For every line in the material, set down an identical one.

RAW DATA Start Marker

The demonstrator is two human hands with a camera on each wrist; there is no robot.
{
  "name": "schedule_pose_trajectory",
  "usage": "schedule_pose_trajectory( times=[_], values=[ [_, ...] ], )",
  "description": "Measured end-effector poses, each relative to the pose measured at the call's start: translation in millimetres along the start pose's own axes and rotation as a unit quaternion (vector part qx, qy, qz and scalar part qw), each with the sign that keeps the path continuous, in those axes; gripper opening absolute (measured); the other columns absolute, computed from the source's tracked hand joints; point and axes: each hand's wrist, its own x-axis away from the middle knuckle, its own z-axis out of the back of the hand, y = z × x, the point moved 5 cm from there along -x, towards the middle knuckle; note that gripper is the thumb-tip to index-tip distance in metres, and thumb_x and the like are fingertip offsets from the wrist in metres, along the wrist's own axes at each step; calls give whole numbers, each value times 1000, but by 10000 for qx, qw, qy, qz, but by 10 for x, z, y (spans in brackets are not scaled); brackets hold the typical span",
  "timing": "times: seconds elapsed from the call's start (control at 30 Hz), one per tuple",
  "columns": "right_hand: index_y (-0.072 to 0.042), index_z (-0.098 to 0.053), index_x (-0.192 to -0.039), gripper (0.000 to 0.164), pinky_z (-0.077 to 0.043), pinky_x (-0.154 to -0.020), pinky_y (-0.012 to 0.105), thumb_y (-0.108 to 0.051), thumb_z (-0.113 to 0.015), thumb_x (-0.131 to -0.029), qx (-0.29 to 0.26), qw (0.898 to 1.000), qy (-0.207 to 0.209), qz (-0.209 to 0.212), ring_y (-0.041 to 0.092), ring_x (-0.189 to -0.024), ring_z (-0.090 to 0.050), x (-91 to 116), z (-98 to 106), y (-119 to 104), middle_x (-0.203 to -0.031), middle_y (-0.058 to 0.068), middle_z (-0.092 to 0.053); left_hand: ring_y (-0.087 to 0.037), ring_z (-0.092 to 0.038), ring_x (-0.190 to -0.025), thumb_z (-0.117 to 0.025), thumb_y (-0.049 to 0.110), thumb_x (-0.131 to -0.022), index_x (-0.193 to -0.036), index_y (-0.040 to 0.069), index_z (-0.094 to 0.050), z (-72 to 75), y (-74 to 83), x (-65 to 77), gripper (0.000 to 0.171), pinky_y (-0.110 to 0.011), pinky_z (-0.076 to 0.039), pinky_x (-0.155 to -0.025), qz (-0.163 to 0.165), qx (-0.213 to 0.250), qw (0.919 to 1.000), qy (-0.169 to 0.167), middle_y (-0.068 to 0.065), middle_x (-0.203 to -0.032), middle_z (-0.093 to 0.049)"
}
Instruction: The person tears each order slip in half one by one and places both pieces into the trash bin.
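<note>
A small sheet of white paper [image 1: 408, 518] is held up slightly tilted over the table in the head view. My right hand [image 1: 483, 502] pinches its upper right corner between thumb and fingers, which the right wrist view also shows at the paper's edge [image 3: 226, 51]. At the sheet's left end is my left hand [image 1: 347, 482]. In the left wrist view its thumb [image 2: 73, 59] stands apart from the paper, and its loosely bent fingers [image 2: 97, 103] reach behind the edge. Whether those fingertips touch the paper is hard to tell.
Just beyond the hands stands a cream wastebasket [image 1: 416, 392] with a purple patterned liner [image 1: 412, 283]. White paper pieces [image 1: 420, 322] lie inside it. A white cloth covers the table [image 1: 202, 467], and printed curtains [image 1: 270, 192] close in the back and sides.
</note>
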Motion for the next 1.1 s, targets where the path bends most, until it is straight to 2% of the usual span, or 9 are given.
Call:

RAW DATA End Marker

**FINISHED TASK:**
The demonstrator is two human hands with a camera on each wrist; there is no robot.
{
  "name": "schedule_pose_trajectory",
  "usage": "schedule_pose_trajectory( times=[_], values=[ [_, ...] ], )",
  "description": "Measured end-effector poses, each relative to the pose measured at the call's start: translation in millimetres along the start pose's own axes and rotation as a unit quaternion (vector part qx, qy, qz and scalar part qw), each with the sign that keeps the path continuous, in those axes; gripper opening absolute (measured); the other columns absolute, computed from the source's tracked hand joints; point and axes: each hand's wrist, its own x-axis away from the middle knuckle, its own z-axis out of the back of the hand, y = z × x, the point moved 5 cm from there along -x, towards the middle knuckle; note that gripper is the thumb-tip to index-tip distance in metres, and thumb_x and the like are fingertip offsets from the wrist in metres, along the wrist's own axes at each step; calls give whole numbers, each value times 1000, but by 10000 for qx, qw, qy, qz, but by 10 for x, z, y (spans in brackets are not scaled); brackets hold the typical span",
  "timing": "times: seconds elapsed from the call's start (control at 30 Hz), one per tuple",
  "columns": "right_hand: index_y (-0.072 to 0.042), index_z (-0.098 to 0.053), index_x (-0.192 to -0.039), gripper (0.000 to 0.164), pinky_z (-0.077 to 0.043), pinky_x (-0.154 to -0.020), pinky_y (-0.012 to 0.105), thumb_y (-0.108 to 0.051), thumb_z (-0.113 to 0.015), thumb_x (-0.131 to -0.029), qx (-0.29 to 0.26), qw (0.898 to 1.000), qy (-0.207 to 0.209), qz (-0.209 to 0.212), ring_y (-0.041 to 0.092), ring_x (-0.189 to -0.024), ring_z (-0.090 to 0.050), x (-91 to 116), z (-98 to 106), y (-119 to 104), middle_x (-0.203 to -0.031), middle_y (-0.058 to 0.068), middle_z (-0.092 to 0.053); left_hand: ring_y (-0.087 to 0.037), ring_z (-0.092 to 0.038), ring_x (-0.190 to -0.025), thumb_z (-0.117 to 0.025), thumb_y (-0.049 to 0.110), thumb_x (-0.131 to -0.022), index_x (-0.193 to -0.036), index_y (-0.040 to 0.069), index_z (-0.094 to 0.050), z (-72 to 75), y (-74 to 83), x (-65 to 77), gripper (0.000 to 0.171), pinky_y (-0.110 to 0.011), pinky_z (-0.076 to 0.039), pinky_x (-0.155 to -0.025), qz (-0.163 to 0.165), qx (-0.213 to 0.250), qw (0.919 to 1.000), qy (-0.169 to 0.167), middle_y (-0.068 to 0.065), middle_x (-0.203 to -0.032), middle_z (-0.093 to 0.049)"
}
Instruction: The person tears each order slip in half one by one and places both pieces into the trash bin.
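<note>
A small sheet of white paper [image 1: 408, 518] is held up slightly tilted over the table in the head view. My right hand [image 1: 483, 502] pinches its upper right corner between thumb and fingers, which the right wrist view also shows at the paper's edge [image 3: 226, 51]. At the sheet's left end is my left hand [image 1: 347, 482]. In the left wrist view its thumb [image 2: 73, 59] stands apart from the paper, and its loosely bent fingers [image 2: 97, 103] reach behind the edge. Whether those fingertips touch the paper is hard to tell.
Just beyond the hands stands a cream wastebasket [image 1: 416, 392] with a purple patterned liner [image 1: 412, 283]. White paper pieces [image 1: 420, 322] lie inside it. A white cloth covers the table [image 1: 202, 467], and printed curtains [image 1: 270, 192] close in the back and sides.
</note>
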Motion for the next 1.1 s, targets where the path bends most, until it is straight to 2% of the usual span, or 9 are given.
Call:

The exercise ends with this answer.